Hi, Cherry
I've been reading this thread from the very first day you posted and came back to it every day just to see that you keep returning and talking to everyone. I registered to post just because I totally see how the thought of taking any steps towards leaving has left you frozen and unsure of what to make of your situation.
I recall the way in particular you are referring to your sex life with your husband. You have said that he has sex without your consent and that you just give in for an easy life, for want of a better term. Whenever anyone questions you about it though, you say that it wasn't really rape, but you never outright say "no, he doesn't rape me". Minimising his behaviour is a coping mechanism I recognise well.
In no way can I say that my life mirrors yours at all, or indeed the lives and experiences shared by so many posters on this thread - but I did want to just share this with you.
As a young child, I was sexually abused by a family member. I remember it with absolute clarity and had a bizarre thought afterwards, which helped me disassociate with what had happened and minimise the situation. Every time it happened, my thoughts were repeatedly the same in an attempt, I suppose, to block out what was happening. I was never asking for it to happen, but I was hoping for it to be over quickly and accepting that it was going to happen regardless.
As I got into my 20s, I was rather promiscuous. Safe, but promiscuous. One incident stuck out in my head when I met a guy for a date and had no intention of sleeping with him, so took my standard precautionary measure of not shaving my legs. We ended up kissing a fair bit and getting a little bit hands on, when he then decided to grab me by the throat and force himself against me (over clothes, like simulating sex) and say "this is what you came here for really, isn't it?". It wasn't, I didn't ask for it but because I had been quite easygoing before, I felt embarrassed and was too scared to say anything. I managed to get away but I minimised that incident by telling myself that I deserved it for being a bit of a sleep around to that point.
I am now in my mid 30s and have had to have quite extensive therapy after years and years of minimising the above, without realising quite how much damage they had caused my mental health. I told myself that because I wasn't forced at knifepoint, I wasn't beaten or left for dead, that I should be thankful. Well, NO. I didn't deserve any of the shit that took place and through therapy, I realised that I had allowed myself to forget the worst of it in order to convince myself that things weren't so bad.
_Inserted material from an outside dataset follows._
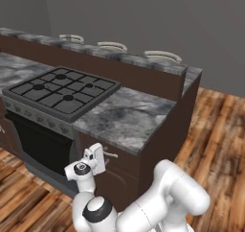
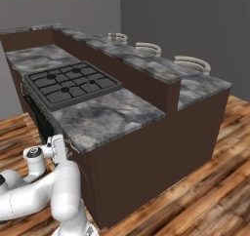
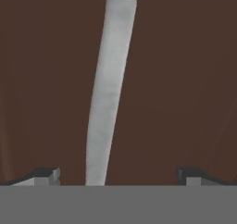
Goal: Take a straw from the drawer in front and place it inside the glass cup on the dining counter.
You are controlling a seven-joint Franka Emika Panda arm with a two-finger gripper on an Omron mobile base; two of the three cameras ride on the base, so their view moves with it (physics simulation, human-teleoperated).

Cherry, please know that even if your husband isn't staring at you in a maniacal fashion, isn't clawing at you, swearing at you, leaving you in a ditch or being violent in bed, he is still raping you. By constantly comparing your experience with that of other people, you are further lowering your self worth. You have told yourself many times that it's really not so bad as a way of coping - because you subconsciously realised that it's easier to put up with your husband than challenge him. It's a survival tactic. But you have obviously doubted this, which is why you posted on here. Please believe in your worth like so many other posters do.
I don't have a controlling husband to deal with. I am not closed off from family and friends. I am incredibly lucky. I still went through what I went through and am still learning to cope. You have been worn down to the point of defending your husband whenever posters question anything. I did similar in my own head when questioning myself over my bad experiences and stuck up for my attackers in a weird way because I didn't want to admit to myself that I possibly could have saved myself from being in that posistion - when I know full well now that I did nothing wrong, nothing to deserve what I went through and I am not at all damaged/broken/not good enough.
Please keep talking on here and please keep safe. Please believe that you DO matter, that your children deserve to have a mum who doesn't get treated the way that you do. I am not saying that you are a bad role model - you come across as a very fierce and loving mother. But please, please allow yourself the kindness of a better life. Don't resign yourself to a life with a rapist. Rape is rape, no matter how quickly it's over, how little struggle there is or if he pecks you on the cheek afterwards. However a good father he may portray himself, he's still a rapist. Your children deserve a better parental figure than that and they can have that in you.